RBC without CD55 and CD59 can be detected by flow-cytometry. Enzymatic activity
of G6PD is used to diagnose G6PD
deficiency. Eosin-5-maleimide binding assay and osmotic fragility test is used to
diagnose hereditary
spherocytosis. Hemoglobin analysis by electrophoresis of HPLC is very helpful
in diagnosing hemoglobin abnormalities, including thalassemia,
sickle
cell anemia, HbC
and HbE. Molecular test for PKLR mutation is used to diagnose pyruvate
kinase deficiency. Parvovirus B19 test is used to diagnose aplastic
anemia associated with Parvovirus B19
infection, such as pure
red cell aplasia, or aplastic crisis in sickle
cell anemia.
17. C. Flow-cytometry identified RBCs without
bound CD55 and CD59, confirms the diagnosis of paroxysmal
nocturnal hemoglobinuria. G-6-PD mutation is seen in G6PD
deficiency. RPS19 and GATA-1 mutations can be seen in pure
red cell aplasia. PKLR mutation is seen in pyruvate
kinase deficiency. SPTA1 mutation is seen hereditary
spherocytosis.
18. E. Loss of RBC surface CD55 and CD59 in
paroxysmal
nocturnal hemoglobinuria results in uninhibited complement activity that
causes hemolysis.
Also see discussion of question 9.
19. D. Uninhibited complement activity in paroxysmal
nocturnal hemoglobinuria may affect hematopoietic stem cells and causes
pancytopenia. Chronic blood loss may cause iron
deficiency anemia, but usually does not change WBC and platelet counts. Erythroid
maturation arrest is seen in pure
red cell aplasia. Hemoglobin beta gene deletion is associated with beta
thalassemia. Myelofibrosis
may cause aplastic
anemia, but usually does not have hemolysis.
20. C. Paroxysmal
nocturnal hemoglobinuria causes depletion of nitric oxide by free
hemoglobin, and subsequently causes smooth muscle dystonia, presenting as headache,
abdominal pain, etc. There is no evidence of bacterial or viral infection in
this patient. RBC aggregates associated painful crisis is seen in sickle
cell anemia. Tissue hypoxia is common in any patient with anemia, but it
has no know specific association with headache or abdominal pain.

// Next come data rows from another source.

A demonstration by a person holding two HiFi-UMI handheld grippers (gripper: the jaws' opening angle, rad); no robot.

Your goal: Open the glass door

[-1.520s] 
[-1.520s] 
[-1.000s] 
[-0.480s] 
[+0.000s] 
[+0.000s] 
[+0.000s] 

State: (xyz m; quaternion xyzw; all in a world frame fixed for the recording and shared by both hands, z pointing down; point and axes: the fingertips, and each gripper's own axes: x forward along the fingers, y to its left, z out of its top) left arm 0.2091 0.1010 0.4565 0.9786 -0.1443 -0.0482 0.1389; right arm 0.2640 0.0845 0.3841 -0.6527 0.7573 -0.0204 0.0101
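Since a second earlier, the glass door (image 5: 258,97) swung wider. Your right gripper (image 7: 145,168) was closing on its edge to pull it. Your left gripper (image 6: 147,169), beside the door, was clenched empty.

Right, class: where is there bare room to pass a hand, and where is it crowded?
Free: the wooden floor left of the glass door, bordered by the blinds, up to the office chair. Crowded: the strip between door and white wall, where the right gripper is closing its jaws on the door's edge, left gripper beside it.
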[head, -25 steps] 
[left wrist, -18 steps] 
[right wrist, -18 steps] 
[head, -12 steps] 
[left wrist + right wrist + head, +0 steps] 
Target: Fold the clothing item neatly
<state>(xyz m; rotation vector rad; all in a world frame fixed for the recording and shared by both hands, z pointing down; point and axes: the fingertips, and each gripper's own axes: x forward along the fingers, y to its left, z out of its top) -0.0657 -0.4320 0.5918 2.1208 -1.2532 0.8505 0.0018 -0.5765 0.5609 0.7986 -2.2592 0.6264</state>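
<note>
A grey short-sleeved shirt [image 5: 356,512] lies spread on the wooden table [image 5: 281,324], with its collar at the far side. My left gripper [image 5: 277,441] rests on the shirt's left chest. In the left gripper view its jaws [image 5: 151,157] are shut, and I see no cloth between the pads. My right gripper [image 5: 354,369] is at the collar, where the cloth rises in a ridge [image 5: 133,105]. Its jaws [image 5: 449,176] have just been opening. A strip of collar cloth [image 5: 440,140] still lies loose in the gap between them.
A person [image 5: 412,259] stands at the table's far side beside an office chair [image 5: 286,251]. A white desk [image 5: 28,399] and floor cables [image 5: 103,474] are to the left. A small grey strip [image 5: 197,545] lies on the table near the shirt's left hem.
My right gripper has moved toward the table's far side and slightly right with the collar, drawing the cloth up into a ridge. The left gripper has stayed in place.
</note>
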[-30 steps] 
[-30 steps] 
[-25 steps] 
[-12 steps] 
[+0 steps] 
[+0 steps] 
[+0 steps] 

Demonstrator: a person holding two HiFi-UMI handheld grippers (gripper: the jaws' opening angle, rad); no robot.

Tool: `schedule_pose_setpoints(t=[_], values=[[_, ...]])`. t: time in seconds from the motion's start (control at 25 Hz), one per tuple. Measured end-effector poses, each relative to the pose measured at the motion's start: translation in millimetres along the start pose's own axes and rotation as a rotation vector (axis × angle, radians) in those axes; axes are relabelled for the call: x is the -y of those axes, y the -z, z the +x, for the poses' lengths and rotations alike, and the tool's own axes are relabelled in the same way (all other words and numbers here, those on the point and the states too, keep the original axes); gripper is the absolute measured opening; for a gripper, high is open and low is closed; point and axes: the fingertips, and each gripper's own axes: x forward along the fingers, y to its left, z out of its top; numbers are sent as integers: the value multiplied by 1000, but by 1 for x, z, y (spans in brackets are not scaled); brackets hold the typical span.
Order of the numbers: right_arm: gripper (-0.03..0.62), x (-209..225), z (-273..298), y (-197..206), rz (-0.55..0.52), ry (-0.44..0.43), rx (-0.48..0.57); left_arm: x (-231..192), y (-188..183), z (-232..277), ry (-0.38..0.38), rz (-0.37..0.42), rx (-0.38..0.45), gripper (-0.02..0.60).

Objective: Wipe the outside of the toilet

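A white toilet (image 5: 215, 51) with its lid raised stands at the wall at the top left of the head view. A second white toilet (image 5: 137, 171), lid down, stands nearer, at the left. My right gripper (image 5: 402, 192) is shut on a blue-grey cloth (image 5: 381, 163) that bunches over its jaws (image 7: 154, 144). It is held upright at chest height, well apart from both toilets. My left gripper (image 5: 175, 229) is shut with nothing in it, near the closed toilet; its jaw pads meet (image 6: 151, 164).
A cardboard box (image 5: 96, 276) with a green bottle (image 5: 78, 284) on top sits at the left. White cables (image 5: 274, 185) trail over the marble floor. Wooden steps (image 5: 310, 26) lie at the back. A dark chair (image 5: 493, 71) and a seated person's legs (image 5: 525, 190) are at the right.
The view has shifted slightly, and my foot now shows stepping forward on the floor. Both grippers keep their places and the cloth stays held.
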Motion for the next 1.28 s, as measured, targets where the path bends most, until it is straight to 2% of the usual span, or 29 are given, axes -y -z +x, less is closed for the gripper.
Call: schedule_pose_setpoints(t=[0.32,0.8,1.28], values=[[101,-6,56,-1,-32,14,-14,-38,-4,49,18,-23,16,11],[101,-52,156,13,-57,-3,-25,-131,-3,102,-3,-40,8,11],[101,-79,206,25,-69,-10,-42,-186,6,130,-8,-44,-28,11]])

21. D. See discussion of question 16. Fanconi anemia is a type of aplastic anemia, commonly has birth defects such as musculoskeletal abnormalities and abnormal pigmentation of skin. G6PD deficiency is characterized by sudden onset of hemolysis triggered by oxidative stress. Hereditary spherocytosis has spherocytes. Pyruvate kinase deficiency tends to have chronic clinical course. Warm antibody autoimmune hemolytic anemia has positive DAT. These five have normal quantity of CD55 and CD59 on RBC surface.